■ **ACTIVITY**
Transcribe each line of the material as it is, and drop any picture.

■ **DATA EXCERPT**

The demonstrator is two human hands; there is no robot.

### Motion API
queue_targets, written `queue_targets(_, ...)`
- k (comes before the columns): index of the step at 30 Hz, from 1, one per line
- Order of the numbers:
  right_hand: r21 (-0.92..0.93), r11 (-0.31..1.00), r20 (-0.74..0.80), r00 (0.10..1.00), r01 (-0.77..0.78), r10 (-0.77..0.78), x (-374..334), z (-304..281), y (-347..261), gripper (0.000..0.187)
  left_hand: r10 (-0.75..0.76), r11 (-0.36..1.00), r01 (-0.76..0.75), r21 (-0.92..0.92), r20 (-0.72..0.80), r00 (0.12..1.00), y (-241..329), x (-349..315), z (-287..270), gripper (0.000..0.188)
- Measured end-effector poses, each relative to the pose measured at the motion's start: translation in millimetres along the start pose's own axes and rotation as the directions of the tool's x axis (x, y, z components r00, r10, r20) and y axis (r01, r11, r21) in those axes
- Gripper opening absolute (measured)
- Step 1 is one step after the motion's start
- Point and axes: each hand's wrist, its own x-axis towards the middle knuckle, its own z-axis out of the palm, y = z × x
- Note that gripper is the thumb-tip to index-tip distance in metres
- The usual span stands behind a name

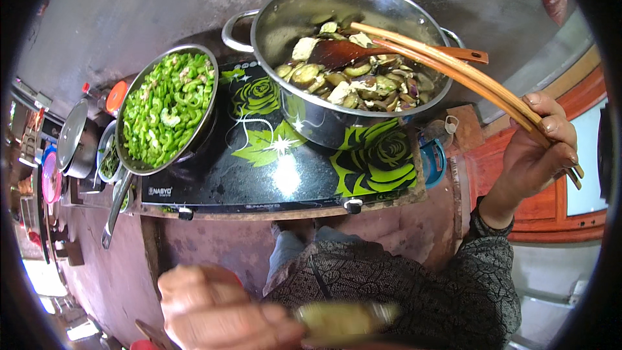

■ **ANSWER BOX**
The demonstrator is two human hands; there is no robot.

### Motion API
queue_targets, written `queue_targets(_, ...)`
- k (comes before the columns): index of the step at 30 Hz, from 1, one per line
- Order of the numbers:
  right_hand: r21 (-0.92..0.93), r11 (-0.31..1.00), r20 (-0.74..0.80), r00 (0.10..1.00), r01 (-0.77..0.78), r10 (-0.77..0.78), x (-374..334), z (-304..281), y (-347..261), gripper (0.000..0.187)
  left_hand: r10 (-0.75..0.76), r11 (-0.36..1.00), r01 (-0.76..0.75), r21 (-0.92..0.92), r20 (-0.72..0.80), r00 (0.12..1.00), y (-241..329), x (-349..315), z (-287..270), gripper (0.000..0.188)
- Measured end-effector poses, each relative to the pose measured at the motion's start: translation in millimetres along the start pose's own axes and rotation as the directions of the tool's x axis (x, y, z components r00, r10, r20) and y axis (r01, r11, r21) in those axes
- Gripper opening absolute (measured)
- Step 1 is one step after the motion's start
- Point and axes: each hand's wrist, its own x-axis towards the middle knuckle, its own z-axis out of the palm, y = z × x
- Note that gripper is the thumb-tip to index-tip distance in metres
- The usual span stands behind a name

That wraps up the exercise.